TW201827763A - Rotation speed control method of blower of hot-water heater, and hot-water heater having the same - Google Patents

Abstract

A rotation speed control method is for a blower of a hot-water heater. The rotation speed control method comprising: determining a target rotation speed of the blower according to the output of the gas valve; Controlling the level of the PWM signal and sending it to the control board inside the blower according to the target rotation speed of the blower so that the control board changes the three-phase voltage command to adjust the rotation speed of the blower; determining whether the rotation speed of the blower is equal to the target rotation speed of the blower, if it is judged that the rotation speed of the blower is equal to the target rotation speed of the blower, and then making the level of the PWM signal fixed.

Description

 Blower speed control method of hot water device and hot water device thereof  

The invention relates to a method for controlling the speed of a blower of a hot water device and a hot water device thereof, in particular to a method for controlling the speed of a blower that can also control the speed of a blower of a hot water device and a hot water device thereof.

With the advancement of the times, hot water devices have become an indispensable device for the current home life. The energy classification used by hot water devices can be roughly divided into gas water heaters, electric water heaters and solar water heaters. Among them, gas water heaters are the most Common use.

The gas water heater needs to control the speed of its blower to change the air volume, thus obtaining different air quantities. This is because the gas water heater needs to have a good ratio of air to gas when it is in a burning state. When gas and air have a good ratio, it can get better combustion efficiency and lower exhaust gas. If the gas is not well matched with air, red fire, flying fire, vibration and flameout may occur, resulting in excessive exhaust gas. Insufficient burning and other hazards that are harmful to health and safety.

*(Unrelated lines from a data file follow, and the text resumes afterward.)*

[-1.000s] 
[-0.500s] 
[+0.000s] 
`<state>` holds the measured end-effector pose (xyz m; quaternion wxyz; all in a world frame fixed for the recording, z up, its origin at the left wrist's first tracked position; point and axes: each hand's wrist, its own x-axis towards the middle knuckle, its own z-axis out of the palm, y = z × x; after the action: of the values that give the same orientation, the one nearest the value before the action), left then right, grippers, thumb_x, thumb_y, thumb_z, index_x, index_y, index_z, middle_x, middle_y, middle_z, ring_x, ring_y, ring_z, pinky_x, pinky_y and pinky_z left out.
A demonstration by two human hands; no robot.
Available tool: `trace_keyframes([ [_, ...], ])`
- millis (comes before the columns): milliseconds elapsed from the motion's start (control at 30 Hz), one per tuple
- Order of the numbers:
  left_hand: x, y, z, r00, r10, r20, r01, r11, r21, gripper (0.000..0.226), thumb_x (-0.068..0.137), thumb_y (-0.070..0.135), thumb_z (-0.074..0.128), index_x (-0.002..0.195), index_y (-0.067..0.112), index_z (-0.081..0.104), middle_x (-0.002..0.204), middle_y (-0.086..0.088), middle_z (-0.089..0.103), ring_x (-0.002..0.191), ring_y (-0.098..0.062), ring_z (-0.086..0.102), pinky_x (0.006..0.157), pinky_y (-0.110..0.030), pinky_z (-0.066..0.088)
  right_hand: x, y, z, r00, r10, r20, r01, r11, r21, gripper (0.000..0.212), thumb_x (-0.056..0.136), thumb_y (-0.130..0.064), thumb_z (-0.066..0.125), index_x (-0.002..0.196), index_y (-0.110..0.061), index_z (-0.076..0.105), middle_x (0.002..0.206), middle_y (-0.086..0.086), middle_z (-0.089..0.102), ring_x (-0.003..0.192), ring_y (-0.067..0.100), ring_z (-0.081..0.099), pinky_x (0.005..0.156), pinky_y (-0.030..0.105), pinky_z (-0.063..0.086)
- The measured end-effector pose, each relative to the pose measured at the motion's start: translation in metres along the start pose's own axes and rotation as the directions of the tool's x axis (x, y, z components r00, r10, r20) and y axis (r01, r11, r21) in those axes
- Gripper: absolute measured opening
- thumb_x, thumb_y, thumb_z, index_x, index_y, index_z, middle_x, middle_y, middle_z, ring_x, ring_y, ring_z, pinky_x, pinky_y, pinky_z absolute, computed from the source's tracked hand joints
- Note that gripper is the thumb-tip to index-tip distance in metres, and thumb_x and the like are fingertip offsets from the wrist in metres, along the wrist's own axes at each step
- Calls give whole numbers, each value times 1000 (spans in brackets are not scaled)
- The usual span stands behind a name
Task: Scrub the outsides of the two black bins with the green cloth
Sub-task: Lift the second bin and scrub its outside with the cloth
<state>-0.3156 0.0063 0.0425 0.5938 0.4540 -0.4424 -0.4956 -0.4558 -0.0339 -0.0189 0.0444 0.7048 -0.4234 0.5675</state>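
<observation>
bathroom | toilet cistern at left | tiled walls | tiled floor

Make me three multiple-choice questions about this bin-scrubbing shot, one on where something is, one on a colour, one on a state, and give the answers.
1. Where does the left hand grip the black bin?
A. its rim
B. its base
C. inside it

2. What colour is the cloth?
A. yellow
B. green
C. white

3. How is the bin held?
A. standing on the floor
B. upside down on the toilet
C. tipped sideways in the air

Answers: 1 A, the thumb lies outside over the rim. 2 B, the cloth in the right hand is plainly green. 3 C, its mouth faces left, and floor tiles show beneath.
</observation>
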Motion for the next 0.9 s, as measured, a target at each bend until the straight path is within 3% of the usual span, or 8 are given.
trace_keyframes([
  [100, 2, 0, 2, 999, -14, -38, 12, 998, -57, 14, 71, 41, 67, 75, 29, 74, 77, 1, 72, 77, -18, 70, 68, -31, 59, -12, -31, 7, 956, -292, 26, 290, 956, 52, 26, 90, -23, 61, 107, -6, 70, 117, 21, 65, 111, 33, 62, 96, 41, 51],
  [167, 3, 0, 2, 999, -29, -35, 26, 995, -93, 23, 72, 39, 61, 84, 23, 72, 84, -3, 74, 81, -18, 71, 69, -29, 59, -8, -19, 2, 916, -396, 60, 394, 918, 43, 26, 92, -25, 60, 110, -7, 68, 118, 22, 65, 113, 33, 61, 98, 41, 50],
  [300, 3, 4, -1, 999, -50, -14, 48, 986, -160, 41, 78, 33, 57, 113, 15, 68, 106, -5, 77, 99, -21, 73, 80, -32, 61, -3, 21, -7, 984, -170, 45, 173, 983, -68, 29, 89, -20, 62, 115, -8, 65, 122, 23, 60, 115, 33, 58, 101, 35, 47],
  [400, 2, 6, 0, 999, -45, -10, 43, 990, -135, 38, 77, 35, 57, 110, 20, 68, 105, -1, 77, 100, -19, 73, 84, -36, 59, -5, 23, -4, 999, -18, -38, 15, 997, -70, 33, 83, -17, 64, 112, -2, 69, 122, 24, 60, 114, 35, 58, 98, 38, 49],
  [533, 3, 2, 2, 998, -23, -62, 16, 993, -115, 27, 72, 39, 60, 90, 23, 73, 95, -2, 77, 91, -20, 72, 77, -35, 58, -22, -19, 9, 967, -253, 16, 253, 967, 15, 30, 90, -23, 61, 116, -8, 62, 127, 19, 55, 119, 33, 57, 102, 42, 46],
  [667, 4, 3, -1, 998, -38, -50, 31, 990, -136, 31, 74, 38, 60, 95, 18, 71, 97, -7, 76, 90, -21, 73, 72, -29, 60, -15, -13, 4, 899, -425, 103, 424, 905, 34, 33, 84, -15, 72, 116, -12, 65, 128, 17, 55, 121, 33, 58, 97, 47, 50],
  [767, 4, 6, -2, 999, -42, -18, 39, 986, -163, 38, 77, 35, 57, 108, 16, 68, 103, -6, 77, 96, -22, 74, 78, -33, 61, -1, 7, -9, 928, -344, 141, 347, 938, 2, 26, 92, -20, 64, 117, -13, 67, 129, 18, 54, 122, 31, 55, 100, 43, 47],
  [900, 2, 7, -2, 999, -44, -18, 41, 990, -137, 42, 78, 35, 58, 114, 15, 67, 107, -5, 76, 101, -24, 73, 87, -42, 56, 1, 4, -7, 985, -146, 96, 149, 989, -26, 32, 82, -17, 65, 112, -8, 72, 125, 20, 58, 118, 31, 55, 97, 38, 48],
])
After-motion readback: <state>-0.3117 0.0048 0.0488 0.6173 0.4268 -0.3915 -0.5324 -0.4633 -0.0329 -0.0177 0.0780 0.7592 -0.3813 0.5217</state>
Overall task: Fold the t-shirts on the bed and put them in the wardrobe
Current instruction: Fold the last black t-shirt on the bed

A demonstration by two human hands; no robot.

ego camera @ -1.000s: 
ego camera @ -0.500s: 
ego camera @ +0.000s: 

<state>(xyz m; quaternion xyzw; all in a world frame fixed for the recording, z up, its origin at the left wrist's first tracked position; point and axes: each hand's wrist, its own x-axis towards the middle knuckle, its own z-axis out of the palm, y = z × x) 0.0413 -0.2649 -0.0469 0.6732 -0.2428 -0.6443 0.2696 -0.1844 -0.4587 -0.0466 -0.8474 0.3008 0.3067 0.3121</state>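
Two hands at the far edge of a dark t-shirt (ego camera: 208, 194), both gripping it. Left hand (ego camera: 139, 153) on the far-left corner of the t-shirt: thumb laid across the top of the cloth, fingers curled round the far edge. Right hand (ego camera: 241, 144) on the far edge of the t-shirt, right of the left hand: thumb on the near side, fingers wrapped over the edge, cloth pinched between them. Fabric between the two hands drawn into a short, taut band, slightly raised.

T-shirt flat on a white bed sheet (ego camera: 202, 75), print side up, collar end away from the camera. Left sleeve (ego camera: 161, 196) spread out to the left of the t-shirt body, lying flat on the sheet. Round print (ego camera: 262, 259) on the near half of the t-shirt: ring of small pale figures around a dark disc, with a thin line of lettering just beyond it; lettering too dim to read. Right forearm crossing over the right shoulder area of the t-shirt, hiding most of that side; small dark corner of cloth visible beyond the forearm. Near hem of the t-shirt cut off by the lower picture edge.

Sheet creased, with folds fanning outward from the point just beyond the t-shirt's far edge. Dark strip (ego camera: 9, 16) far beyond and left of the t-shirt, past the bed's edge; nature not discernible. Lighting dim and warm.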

Gas turbine water heaters are most commonly used with BLDC DC brushless motors. The BLDC blower can be divided into two types of high voltage and low voltage for the voltage VM for control, and it can be divided into two types: control board built-in and external control. Gas-fired water heaters that use BLDC blowers on the market generally use low-voltage and control-board built-in models. Referring to FIG. 1 to FIG. 5, FIG. 1 and FIG. 2 illustrate a rectifying and filtering circuit 1A of a gas water heater and a control side circuit 2A for generating a rotational speed control voltage VM. FIG. 3 exemplifies a control substrate circuit 3A built into a blower of a gas water heater and The motor M, and FIG. 4 exemplifies a detailed circuit diagram of the drive circuit 31A and the motor M that control the substrate circuit 3A. The gas water heater can calculate the target rotational speed of the blower according to the output of the gas valve (ie, the opening degree of the gas valve), and then generate a pulse width modulation signal FanPWM through the temperature controller according to the target rotational speed to control the pulse width modulation signal. The output of the FanPWM (ie, the duty ratio) changes the conduction period of the switching element MS2 to control the on and off of the switching element MD1 to change the voltage VM value, and sends it to the driving circuit 31A of the built-in control substrate circuit 3A of the blower (as shown in the figure). 3, 4), whereby the rotational speed of the motor M during operation is changed according to the voltage VM value. When the voltage VM is larger, the rotational speed rpm is higher (as shown in FIG. 5).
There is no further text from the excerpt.